Schrum’s in-laws from Nashville, Tennessee were also on the pier to greet him.

“He’s a wonderful guy,” said John Geer, his father-in-law. “It’s a great ship. He’s the CO. He has a lot of responsibility and does it marvelously well.”

Schrum was asked about the Roosevelt , launched in 1984, now being able to accommodate the Navy’s most advanced warplanes — the third carrier on the West Coast to boast them.

“I think having the F-35 — our fifth-generation fighter — and then also the Osprey … provides just another increased capability on not just for the ship but also for the air wing and for the strike group,” he said.

“And so that modernization and the capabilities they bring are definitely going to help us really tackle any challenges that we proceed once we get underway during our workups and deployment.”

He said he was grateful for those assets, and “I’m looking forward to seeing them fly around the ship.”

Schrum couldn’t talk about his ship’s next deployment except to say it would be “within the next year or so.”

“As you know, there’s a process that we have to go through with our ship and air wing team on our strike group to kind of keep getting us prepared,” he said. “It’s going to take some time to get back into the operational mindset. And so that’s we’re going to concentrate on next — after finishing out the maintenance.”

Jan and Mark Workman came down from the Bay Area to see their daughter, Molly Cruz, step off the ship.

Both being Air Force veterans, the Workmans appreciate their 25-year-old daughter’s choice to be in the military.

“It’s always scary when your child could be in harm’s way. But we were both in the military. We understand what it is to serve, and we’re happy that she’s doing it,” Mark Workman said.

While in dry dock, the giant warship was upgraded with new guns, radar and electronic warfare systems, and modified to support the new F-35C Lightning II stealth fighter and future unmanned aircraft.

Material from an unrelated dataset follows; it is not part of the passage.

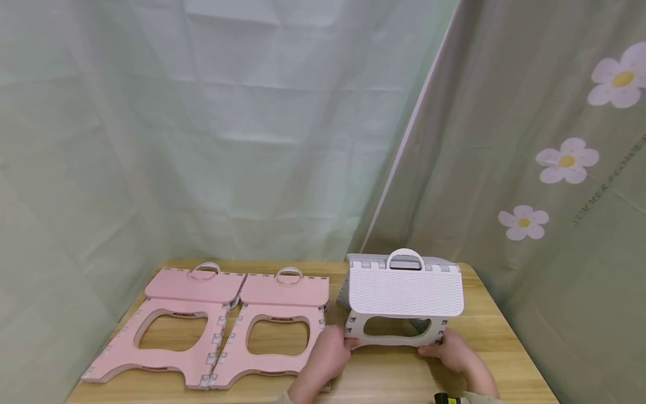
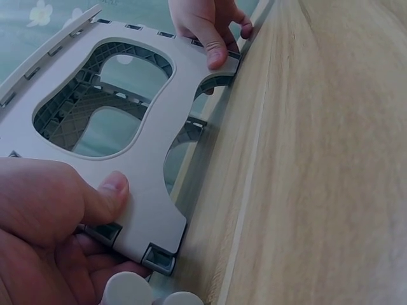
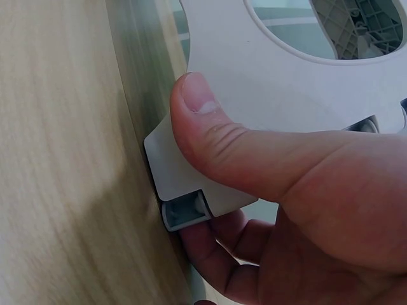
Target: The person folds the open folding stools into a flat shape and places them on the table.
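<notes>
A white and grey folding stool [image 1: 406, 286] stands partly unfolded at the right of the table, its top panel slanting toward me under a white loop handle [image 1: 405, 252]. My left hand [image 1: 332, 350] grips the left edge of its front leg panel [image 2: 149, 165], thumb on the outer face and fingers behind. At the opposite edge my right hand [image 1: 454, 350] holds the same panel, thumb in front. In the right wrist view, the right thumb [image 3: 203, 121] presses near the leg's lower corner, with curled fingers underneath. Dark ribbing shows through the panel's opening.
Two pink folding stools, one at the far left [image 1: 166, 353] and one in the middle [image 1: 272, 362], lie flat side by side on the wooden table [image 1: 393, 379]. The nearer one is close to my left forearm. Curtains [image 1: 277, 140] hang behind and around the table.
</notes>
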Demonstrator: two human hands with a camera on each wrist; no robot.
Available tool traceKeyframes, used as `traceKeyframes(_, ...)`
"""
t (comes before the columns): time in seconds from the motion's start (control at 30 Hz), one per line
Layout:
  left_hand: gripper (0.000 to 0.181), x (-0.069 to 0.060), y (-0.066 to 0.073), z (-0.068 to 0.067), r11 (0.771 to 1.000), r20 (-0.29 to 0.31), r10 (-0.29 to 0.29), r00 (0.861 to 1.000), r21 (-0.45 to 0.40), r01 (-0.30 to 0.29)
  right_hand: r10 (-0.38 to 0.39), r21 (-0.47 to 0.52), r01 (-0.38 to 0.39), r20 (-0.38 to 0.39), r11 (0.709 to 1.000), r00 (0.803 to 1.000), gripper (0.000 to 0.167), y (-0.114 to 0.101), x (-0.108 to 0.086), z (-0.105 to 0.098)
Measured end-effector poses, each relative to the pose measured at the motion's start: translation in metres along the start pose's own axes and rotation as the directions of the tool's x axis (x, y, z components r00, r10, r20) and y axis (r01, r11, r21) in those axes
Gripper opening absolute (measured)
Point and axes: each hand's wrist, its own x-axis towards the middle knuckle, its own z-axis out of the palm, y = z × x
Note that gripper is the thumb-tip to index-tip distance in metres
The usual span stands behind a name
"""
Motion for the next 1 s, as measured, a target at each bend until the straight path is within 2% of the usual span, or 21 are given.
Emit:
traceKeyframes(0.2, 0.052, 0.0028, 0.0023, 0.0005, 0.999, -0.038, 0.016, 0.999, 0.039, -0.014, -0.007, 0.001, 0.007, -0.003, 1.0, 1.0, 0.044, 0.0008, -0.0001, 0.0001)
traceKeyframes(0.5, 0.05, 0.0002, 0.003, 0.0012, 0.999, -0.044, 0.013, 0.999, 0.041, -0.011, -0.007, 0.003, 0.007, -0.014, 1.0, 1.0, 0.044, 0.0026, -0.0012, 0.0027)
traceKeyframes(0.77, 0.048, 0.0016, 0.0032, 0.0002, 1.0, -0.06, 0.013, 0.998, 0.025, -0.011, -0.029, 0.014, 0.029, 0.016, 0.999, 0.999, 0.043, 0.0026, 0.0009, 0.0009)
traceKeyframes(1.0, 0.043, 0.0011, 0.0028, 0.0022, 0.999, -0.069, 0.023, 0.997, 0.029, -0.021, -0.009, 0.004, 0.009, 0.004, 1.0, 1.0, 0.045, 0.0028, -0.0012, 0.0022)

Below the flight deck, the crew living quarters and bathrooms were completely refurbished, and preventative maintenance was performed on the hull, rudders and propulsion shafts.

Schrum didn’t have a figure for the number of new sailors on the carrier.

“There’s a natural rotation for sailors to kind of come and go off the ship — we had a lot of rotation and a lot of turnover from the last time the ship was underway as we got up to Bremerton,” he said.

“That’s all part of the experience of getting back to sea and kind of crawling and then walking and then running.”

On the ship’s bridge, he could tell “we’ve got a lot of young, just newly qualified individuals. But as you could see today, they did a great job getting the ship back into port.”

Despite its age, the Roosevelt’s rehab will keep her in the “forefront of the fight for the United States Navy for many, many, many months and years to come,” the skipper said.